In hun aanvraag voor het Volkshuisvestingsfonds hebben gemeenten per periode van 2
jaar aangegeven hoeveel woningen zullen worden gerenoveerd. In de periode tot 2023
wordt circa 8% van het totaal aantal woningen gerenoveerd, in de periode tussen 2024
en 2026 is dat circa 35%, in de periode van 2027 en 2029 is dat circa 37% en in de
periode van 2030 tot 2031 is dat circa 18%.
171
Vraag:
Hoeveel sociale huurwoningen worden met het Volkshuisvestingsfonds bij benadering
gesloopt en hoeveel sociale huurwoningen verdwijnen hiermee daadwerkelijk en hoeveel
woningen en welke woningen komen daarvoor in de plaats terug en kunt u deze cijfers
per jaar inzichtelijk maken?
Antwoord:
Met de 1e tranche van het Volkshuisvestingsfonds zijn middelen uitgekeerd voor de sloop van
1250 woningen. Hiervoor worden er bij benadering 2000 woningen teruggebouwd. In hun
aanvragen hebben gemeenten onderbouwd waarom specifieke woningen worden gesloopt en
welke woningen er zullen worden teruggebouwd. Om te specificeren hoeveel sociaal huurwoningen
zullen worden gesloopt en welke woningen daarvoor zullen worden teruggebouwd zal een
korte inventarisatie worden gedaan. Ik zal u hier in mijn volgende Kamerbrief met
betrekking tot het Volkshuisvestingsfonds informeren over het resultaat hiervan, ik
verwacht u deze brief voor het einde van het jaar te sturen.
172
Vraag:
Hoeveel woningen worden met het Volkshuisvestingsfonds gesplitst en hoeveel woningen
samengevoegd?
Antwoord:
In de 1e tranche van het Volkshuisvestingsfonds is in totaal € 412 mln. besteed. Aanvragen
konden ingediend worden voor de volgende drie bouwactiviteiten; 1) renovatie, 2) transformatie
en 3) sloop-nieuwbouw.
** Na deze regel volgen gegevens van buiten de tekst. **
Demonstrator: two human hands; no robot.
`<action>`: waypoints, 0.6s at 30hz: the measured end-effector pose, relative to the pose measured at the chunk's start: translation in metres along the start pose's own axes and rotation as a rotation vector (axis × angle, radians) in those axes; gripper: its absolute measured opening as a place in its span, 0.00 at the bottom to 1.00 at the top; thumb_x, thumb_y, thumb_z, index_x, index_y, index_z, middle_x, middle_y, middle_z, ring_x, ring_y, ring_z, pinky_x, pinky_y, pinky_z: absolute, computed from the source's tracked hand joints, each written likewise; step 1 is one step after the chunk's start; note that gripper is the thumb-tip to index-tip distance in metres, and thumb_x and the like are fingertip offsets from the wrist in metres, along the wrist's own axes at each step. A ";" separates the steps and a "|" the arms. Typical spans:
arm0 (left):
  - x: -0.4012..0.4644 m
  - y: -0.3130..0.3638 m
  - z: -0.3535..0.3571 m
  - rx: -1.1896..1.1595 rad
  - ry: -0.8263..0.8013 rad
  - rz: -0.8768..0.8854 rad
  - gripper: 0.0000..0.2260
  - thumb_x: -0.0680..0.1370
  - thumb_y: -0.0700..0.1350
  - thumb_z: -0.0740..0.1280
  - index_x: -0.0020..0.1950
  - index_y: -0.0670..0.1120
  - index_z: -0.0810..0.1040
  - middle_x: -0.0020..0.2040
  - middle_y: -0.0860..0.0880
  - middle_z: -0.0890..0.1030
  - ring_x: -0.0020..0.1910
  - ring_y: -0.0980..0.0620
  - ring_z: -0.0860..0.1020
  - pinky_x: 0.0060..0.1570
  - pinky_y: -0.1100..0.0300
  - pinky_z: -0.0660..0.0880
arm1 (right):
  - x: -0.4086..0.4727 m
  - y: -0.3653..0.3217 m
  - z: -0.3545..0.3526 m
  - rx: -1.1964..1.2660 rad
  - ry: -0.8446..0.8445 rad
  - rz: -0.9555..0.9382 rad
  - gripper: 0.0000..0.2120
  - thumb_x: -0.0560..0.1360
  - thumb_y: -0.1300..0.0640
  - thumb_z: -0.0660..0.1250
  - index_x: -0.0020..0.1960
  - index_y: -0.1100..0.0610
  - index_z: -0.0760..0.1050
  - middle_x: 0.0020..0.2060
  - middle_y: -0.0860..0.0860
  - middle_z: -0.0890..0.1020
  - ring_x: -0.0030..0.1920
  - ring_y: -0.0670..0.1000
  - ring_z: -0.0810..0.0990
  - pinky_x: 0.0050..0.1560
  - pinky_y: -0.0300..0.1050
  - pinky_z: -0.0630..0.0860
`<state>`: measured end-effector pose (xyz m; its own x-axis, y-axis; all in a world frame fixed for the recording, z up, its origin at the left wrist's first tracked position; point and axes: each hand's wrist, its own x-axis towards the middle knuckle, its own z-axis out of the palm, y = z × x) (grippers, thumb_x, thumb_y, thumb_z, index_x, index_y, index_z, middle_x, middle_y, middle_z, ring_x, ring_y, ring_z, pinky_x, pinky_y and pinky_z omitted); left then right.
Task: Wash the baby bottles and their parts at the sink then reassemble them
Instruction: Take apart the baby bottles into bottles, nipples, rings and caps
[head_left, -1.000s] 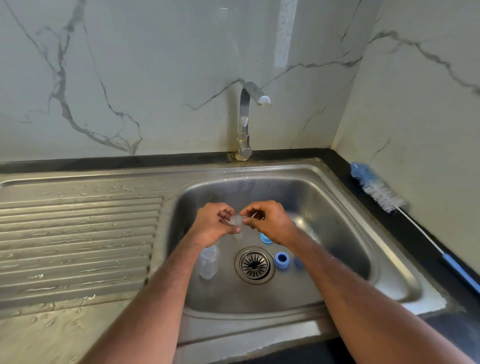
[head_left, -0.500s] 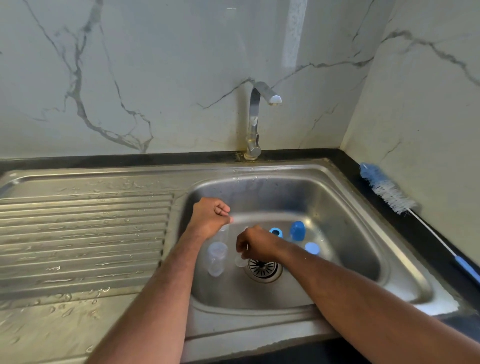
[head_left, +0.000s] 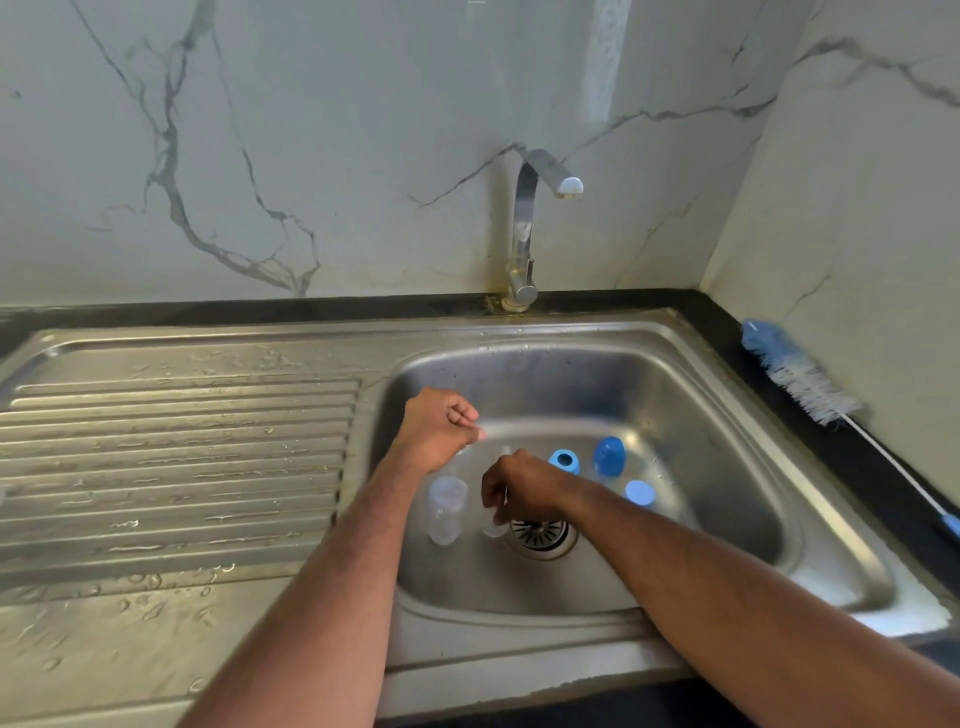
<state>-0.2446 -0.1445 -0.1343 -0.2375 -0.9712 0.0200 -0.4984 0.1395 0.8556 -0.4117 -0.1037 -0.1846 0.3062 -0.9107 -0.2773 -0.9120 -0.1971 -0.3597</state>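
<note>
Our right hand (head_left: 519, 491) has dropped from mid-air to the sink (head_left: 727, 415) floor, pinching a clear teat (head_left: 492, 529); left hand (head_left: 441, 428) now fisted, empty. Washing barely begun.

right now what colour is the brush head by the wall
Blue at the tip, white bristles below, on the brush; the head view shows it.

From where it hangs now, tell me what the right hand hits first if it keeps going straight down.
The right hand points fingers-down into the sink. It pinches a small clear part, which would likely meet the basin floor first, just left of the drain strainer. Depth is hard to judge; it may already touch.
</note>
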 end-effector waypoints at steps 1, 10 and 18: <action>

Het splitsen of samenvoegen van woningen was geen specifiek
onderdeel van de activiteiten van de eerste tranche van het Volkshuisvestingsfonds,
dit is dus ook niet cijfermatig bijgehouden. Onder de noemer van renovatie was het
splitsen of samenvoegen van woningen wel mogelijk met de middelen van het Volkshuisvestingsfonds.
173
Vraag:
Hoeveel woningen worden met het Volkshuisvestingsfonds aangekocht?
Antwoord:
In de eerste tranche van het Volkshuisvestingsfonds was inponding een van de mogelijke
activiteiten die kon worden opgevoerd door gemeenten. Dit betreft het aankopen of
verwerven van een woning door een persoon of rechtspersoon ten behoeve van de herstructurering
van deze woning, dit gebeurt meestal door corporaties en gemeenten. Met de 1e tranche van het Volkshuisvestingsfonds worden circa 1.000 woningen ingepond.
174
Vraag:
Hoeveel woningen komen er met het Volkshuisvestingsfonds extra bij als gevolg van
transformatie?
Antwoord:
Met de 1e tranche van het Volkshuisvestingsfonds zijn er middelen uitgekeerd voor de transformatie
van 40 woningen.
175
Vraag:
Hoeveel woningen worden extra met het Volkshuisvestingsfonds gebouwd?
Antwoord:
Met de 1e tranche van het Volkshuisvestingsfonds worden er bij benadering 790 woningen extra
gebouwd. Dit aantal bestaat uit 40 woningen voortkomend uit transformatie en 750 woningen
die worden toegevoegd aan de woningvoorraad voortkomend uit sloop/nieuwbouw.
176
Vraag:
Hoeveel huurders weten de gang naar de Huurcommissie extra te vinden door het nog
laagdrempeliger maken van de Huurcommissie en hoeveel geld is daarmee gemoeid?
Antwoord:
Verschillende activiteiten worden ondernomen om de laagdrempeligheid van de gang naar
de Huurcommissie te vergroten. Hiertoe is onder andere een klantcontactcentrum vormgegeven
en in het nieuwe zaaksysteem is een klantportaal gecreëerd voor huurders en verhuurders.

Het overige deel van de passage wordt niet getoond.